**PROBLEM TO WORK ON**.
Please retype the data below exactly, stopping after the line with "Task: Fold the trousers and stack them" and skipping every picture.

───── PROVIDED DATA

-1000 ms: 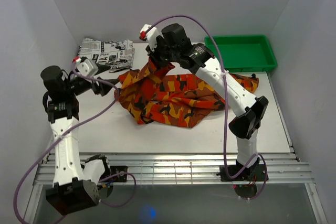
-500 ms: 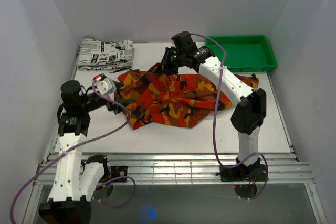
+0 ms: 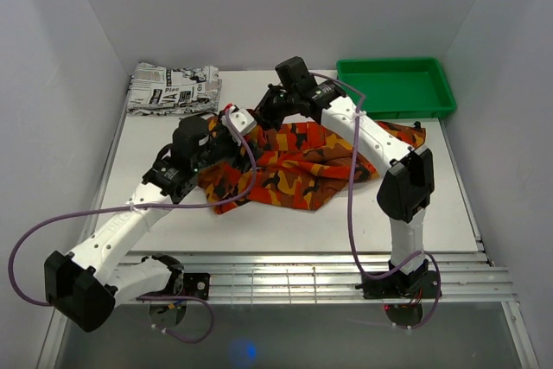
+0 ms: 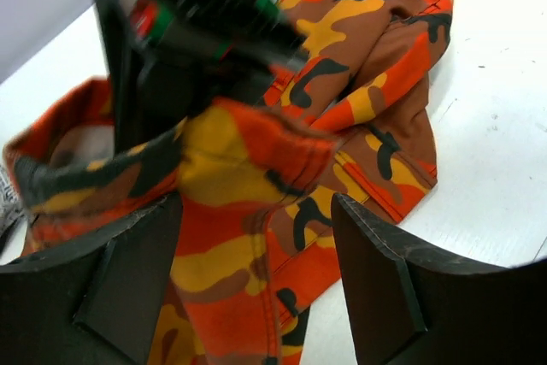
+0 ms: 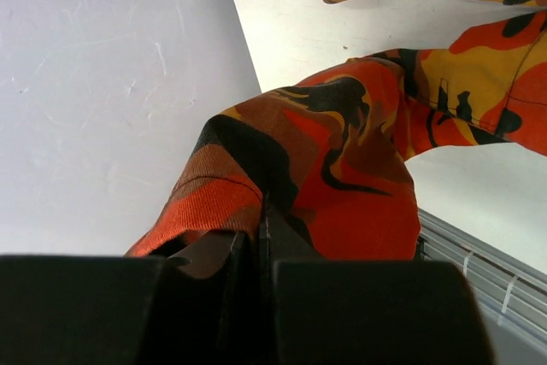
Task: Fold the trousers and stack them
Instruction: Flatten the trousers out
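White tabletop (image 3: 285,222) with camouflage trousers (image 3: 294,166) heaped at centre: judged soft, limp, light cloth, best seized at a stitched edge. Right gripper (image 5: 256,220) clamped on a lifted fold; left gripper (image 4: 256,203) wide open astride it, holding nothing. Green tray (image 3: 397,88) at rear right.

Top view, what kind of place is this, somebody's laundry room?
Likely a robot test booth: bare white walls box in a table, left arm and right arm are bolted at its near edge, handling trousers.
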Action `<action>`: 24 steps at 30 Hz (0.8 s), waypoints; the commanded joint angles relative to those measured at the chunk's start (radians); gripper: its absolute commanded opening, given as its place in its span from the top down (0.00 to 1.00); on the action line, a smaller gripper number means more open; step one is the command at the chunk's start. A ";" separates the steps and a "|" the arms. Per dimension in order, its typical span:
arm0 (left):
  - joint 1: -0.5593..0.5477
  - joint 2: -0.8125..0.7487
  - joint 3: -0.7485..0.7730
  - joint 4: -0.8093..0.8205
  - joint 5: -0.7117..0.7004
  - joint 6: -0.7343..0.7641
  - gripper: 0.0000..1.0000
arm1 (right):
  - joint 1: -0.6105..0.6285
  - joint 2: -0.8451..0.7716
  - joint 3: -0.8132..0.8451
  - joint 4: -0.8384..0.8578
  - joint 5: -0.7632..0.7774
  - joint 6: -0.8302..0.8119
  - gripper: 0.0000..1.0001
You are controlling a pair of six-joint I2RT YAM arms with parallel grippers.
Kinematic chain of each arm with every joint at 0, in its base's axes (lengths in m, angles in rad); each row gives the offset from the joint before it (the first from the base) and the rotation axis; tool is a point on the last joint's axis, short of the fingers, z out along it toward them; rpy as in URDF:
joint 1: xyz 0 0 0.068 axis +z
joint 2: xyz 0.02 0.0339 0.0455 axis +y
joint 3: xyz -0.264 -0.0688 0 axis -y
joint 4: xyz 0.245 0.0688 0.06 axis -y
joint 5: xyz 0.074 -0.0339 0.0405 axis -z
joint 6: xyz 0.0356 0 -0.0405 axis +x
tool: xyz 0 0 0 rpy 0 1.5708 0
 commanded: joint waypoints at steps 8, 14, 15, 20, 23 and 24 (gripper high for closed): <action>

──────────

**RESPONSE**.
-1000 ms: 
-500 ms: 
+0 ms: 
+0 ms: 
+0 ms: 
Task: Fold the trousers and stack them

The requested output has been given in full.